As a plot device in The Invisible Boy, the cafeteria scene works because the structure is familiar — Brian’s kindness is only noticed as kindness if the standard response is disgust. That’s because the story of that interaction has been told, in fiction, memoir, and across food media, by first-generation Americans, children of immigrants, and members of various diasporas hundreds of times. The image of a child opening their lunchbox to reveal an “ethnic” lunch and immediately being bullied for that lunch is everywhere, whether it’s Toula in My Big Fat Greek Wedding getting teased for her moussaka, Eddie Huang recalling how “no one wanted to sit with the stinky kid” when his mom sent him to school with Chinese food, or Margaret Cho joking, “All the other kids got Ho Hos and Ding Dongs. I got squid and peanuts. You can’t trade that shit.” It gained its own name around 2016, “the lunchbox moment,” and has become the subject of endless personal essays. Even in the video launching the “new era” at Bon Appétit, editor-in-chief Dawn Davis said this anecdote was part of “every memoir” she ever published by an immigrant, and she has stated plans to launch a column around the concept of “the painful experience that was lunch.”
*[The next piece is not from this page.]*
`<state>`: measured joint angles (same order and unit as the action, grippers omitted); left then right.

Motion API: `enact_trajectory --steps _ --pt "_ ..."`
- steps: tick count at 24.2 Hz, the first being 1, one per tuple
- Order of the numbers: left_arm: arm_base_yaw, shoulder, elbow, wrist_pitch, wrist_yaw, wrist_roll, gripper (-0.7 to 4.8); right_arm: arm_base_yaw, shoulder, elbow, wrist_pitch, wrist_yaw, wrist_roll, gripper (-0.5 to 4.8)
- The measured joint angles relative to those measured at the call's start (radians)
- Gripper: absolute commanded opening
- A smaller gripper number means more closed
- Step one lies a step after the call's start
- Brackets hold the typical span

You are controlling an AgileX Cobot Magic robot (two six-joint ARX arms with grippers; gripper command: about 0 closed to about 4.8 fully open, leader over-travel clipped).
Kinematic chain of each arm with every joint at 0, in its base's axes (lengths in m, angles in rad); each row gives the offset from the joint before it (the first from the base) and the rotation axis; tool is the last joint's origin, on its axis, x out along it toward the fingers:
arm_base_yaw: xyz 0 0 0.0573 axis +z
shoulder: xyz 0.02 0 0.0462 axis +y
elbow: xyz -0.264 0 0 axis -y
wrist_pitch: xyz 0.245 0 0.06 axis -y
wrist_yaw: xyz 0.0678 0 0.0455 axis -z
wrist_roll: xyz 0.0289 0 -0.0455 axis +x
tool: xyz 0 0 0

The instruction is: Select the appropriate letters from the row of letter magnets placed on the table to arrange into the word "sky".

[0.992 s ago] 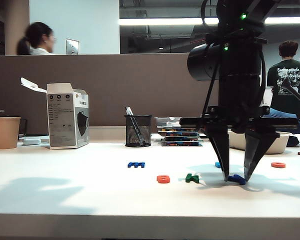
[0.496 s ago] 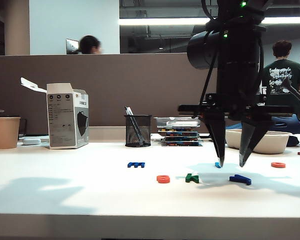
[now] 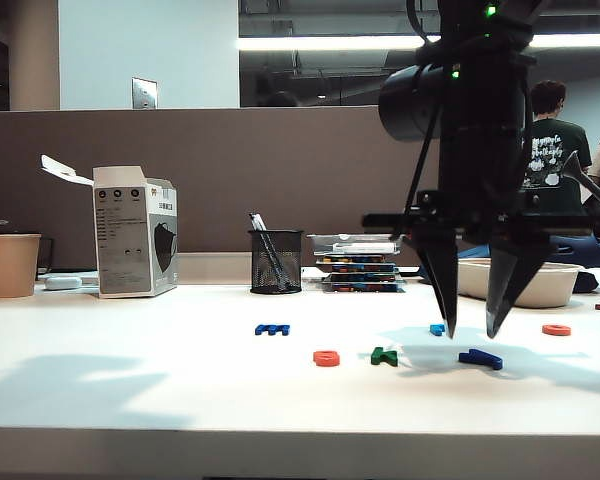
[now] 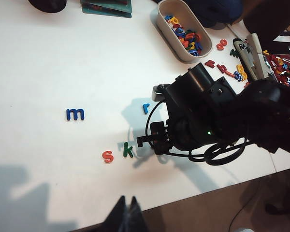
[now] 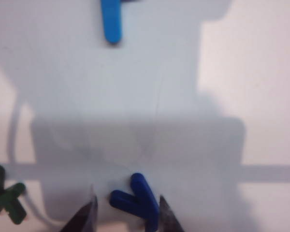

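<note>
This is an open-plan office. A grey-brown fabric partition wall (image 3: 230, 180) backs the wide white surface (image 3: 130, 380). At ten o'clock stand a brown paper cup (image 3: 12, 264) and a white cardboard mask box (image 3: 135, 232); near twelve, a black mesh pen holder (image 3: 276, 261). Beyond, long ceiling strip lights (image 3: 320, 43) glow.

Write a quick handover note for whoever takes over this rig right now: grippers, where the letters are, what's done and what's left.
Right gripper: open, empty, hovering just above the dark blue y.
Left gripper: looks shut, holding nothing, parked at the table's near edge.
Letters: orange-red s and green k lie side by side; the y lies on the table right of the k, with a gap.
Done: s, k and y in order.
Left: maybe close the gap to the y; m and light blue r stay put.
</note>
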<state>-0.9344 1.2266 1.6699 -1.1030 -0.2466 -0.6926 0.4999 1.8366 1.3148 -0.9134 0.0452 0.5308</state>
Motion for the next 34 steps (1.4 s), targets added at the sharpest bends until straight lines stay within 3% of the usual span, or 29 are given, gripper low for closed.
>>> enact_trajectory --steps 11,18,28,30,32,34 --pt "0.0 0.0 0.0 0.0 0.0 0.0 -0.05 0.0 0.0 -0.045 0.069 -0.068 0.0 1.59" --pt "0.0 0.0 0.0 0.0 0.0 0.0 -0.05 0.0 -0.003 -0.045 0.05 -0.067 0.0 1.59" --pt "0.0 0.0 0.0 0.0 0.0 0.0 -0.05 -0.001 -0.184 -0.043 0.053 -0.035 -0.009 1.55" --pt "0.0 0.0 0.0 0.0 0.0 0.0 -0.05 -0.001 -0.243 -0.043 0.077 0.01 -0.033 1.0" --pt "0.0 0.0 0.0 0.0 0.0 0.0 -0.05 -0.001 -0.304 -0.043 0.078 0.062 -0.065 0.08" --pt "0.0 0.0 0.0 0.0 0.0 0.0 -0.05 -0.001 -0.393 -0.043 0.078 0.125 -0.12 -0.06"
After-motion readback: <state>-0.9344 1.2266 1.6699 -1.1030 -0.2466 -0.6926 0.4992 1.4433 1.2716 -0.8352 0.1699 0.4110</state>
The lunchbox moment has become such a touchstone both because it’s recognizable for many and because it’s an editor’s dream. It cleanly illustrates, in personal essays, children’s books, or standup routines, how food that’s delicious in the context of the home becomes disgusting in public, the moment a brown child recognizes this divide, and the heartbreak of the child (usually) choosing to perform whiteness rather than get bullied again. “The odd thing was that I actually loved Chinese food, especially my mom’s cooking,” wrote Eddie Lin about his lunchbox moment. “I just wanted to fit in, like any other kid. … If it was Asian, it wasn’t cool.” And while rejecting tradition, religion, or language in favor of white, American culture is all part of that struggle, you can’t find a neater, easier-to-digest example than being told your lunch looks gross.

The story of being bullied in the cafeteria for one’s lunch is so ubiquitous that it’s attained a gloss of fictionality.

The story of being bullied in the cafeteria for one’s lunch is so ubiquitous that it’s attained a gloss of fictionality. It’s become metonymy for the entire diaspora experience; to be a young immigrant or child of immigrants is to be bullied for your lunch, and vice versa. Other food experiences have become almost as common in immigrant literature — the realization that your cuisine has become “trendy”; the moment when a white friend tries to explain your favorite food back to you; the decision to recreate your family’s signature dish, thereby shedding the shame you’ve carried over your culture’s cuisine — and can be sources of bonding across immigrant communities. If “you can’t be what you can’t see,” an oft-repeated phrase about the importance of representation in media, then these stories are allowing more people than ever to be seen. But the “lunchbox moment” is the anecdote that’s probably the most widely employed, the background assumption at the base of these other stories.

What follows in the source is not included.